2025-05-19 パシフィック・ノースウェスト国立研究所(PNNL)
<関連情報>
- https://www.pnnl.gov/publications/gene-regulatory-networks-respond-day-and-night-cues-affect-phenotype-cyanbacteria
- https://www.frontiersin.org/journals/microbiology/articles/10.3389/fmicb.2025.1569559/full
遺伝子ネットワーク中心性解析により、Synechococcus elongatus PCC 7942における昼夜の代謝転換を調整する重要な制御因子が同定された
Gene network centrality analysis identifies key regulators coordinating day-night metabolic transitions in Synechococcus elongatus PCC 7942 despite limited accuracy in predicting direct regulator-gene interactions
Zachary Johnson,David Anderson,Margaret S. Cheung,Pavlo Bohutskyi
Frontiers in Microbiology Published:26 March 2025
DOI:https://doi.org/10.3389/fmicb.2025.1569559
Synechococcus elongatus PCC 7942 is a model organism for studying circadian regulation and bioproduction, where precise temporal control of metabolism significantly impacts photosynthetic efficiency and CO2-to-bioproduct conversion. Despite extensive research on core clock components, our understanding of the broader regulatory network orchestrating genome-wide metabolic transitions remains incomplete.

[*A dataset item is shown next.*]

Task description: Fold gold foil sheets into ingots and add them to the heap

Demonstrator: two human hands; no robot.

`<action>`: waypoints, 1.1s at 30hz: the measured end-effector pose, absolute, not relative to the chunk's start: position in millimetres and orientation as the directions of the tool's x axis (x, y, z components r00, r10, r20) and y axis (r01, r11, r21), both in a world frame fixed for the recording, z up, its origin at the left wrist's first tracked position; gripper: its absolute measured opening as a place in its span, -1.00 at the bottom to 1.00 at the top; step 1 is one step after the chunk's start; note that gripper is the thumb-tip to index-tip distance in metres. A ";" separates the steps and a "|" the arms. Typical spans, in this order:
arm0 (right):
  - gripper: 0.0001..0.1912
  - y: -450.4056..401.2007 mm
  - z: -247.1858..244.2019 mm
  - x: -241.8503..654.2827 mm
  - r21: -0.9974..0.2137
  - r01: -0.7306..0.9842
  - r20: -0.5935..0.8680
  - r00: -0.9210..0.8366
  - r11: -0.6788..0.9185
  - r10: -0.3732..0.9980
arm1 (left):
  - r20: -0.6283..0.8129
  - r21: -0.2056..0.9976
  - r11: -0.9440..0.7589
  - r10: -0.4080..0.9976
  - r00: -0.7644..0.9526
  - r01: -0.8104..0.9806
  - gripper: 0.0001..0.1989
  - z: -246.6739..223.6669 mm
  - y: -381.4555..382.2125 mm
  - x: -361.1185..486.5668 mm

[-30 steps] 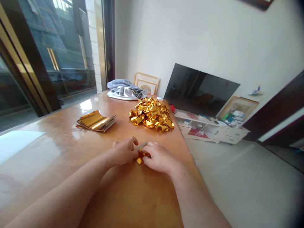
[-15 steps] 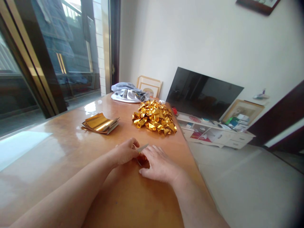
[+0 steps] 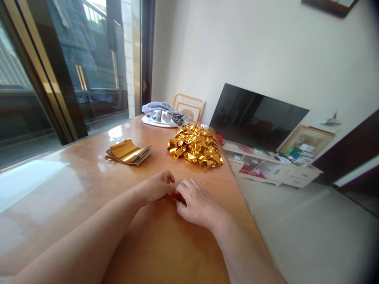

We address this gap by applying machine learning tools and network analysis to investigate the transcriptional architecture governing circadian-controlled gene expression. While our approach showed moderate accuracy in predicting individual transcription factor-gene interactions – a common challenge with real expression data – network-level topological analysis successfully revealed the organizational principles of circadian regulation. Our analysis identified distinct regulatory modules coordinating day-night metabolic transitions, with photosynthesis and carbon/nitrogen metabolism controlled by day-phase regulators, while nighttime modules orchestrate glycogen mobilization and redox metabolism. Through network centrality analysis, we identified potentially significant but previously understudied transcriptional regulators: HimA as a putative DNA architecture regulator, and TetR and SrrB as potential coordinators of nighttime metabolism, working alongside established global regulators RpaA and RpaB. This work demonstrates how network-level analysis can extract biologically meaningful insights despite limitations in predicting direct regulatory interactions. The regulatory principles uncovered here advance our understanding of how cyanobacteria coordinate complex metabolic transitions and may inform metabolic engineering strategies for enhanced photosynthetic bioproduction from CO2.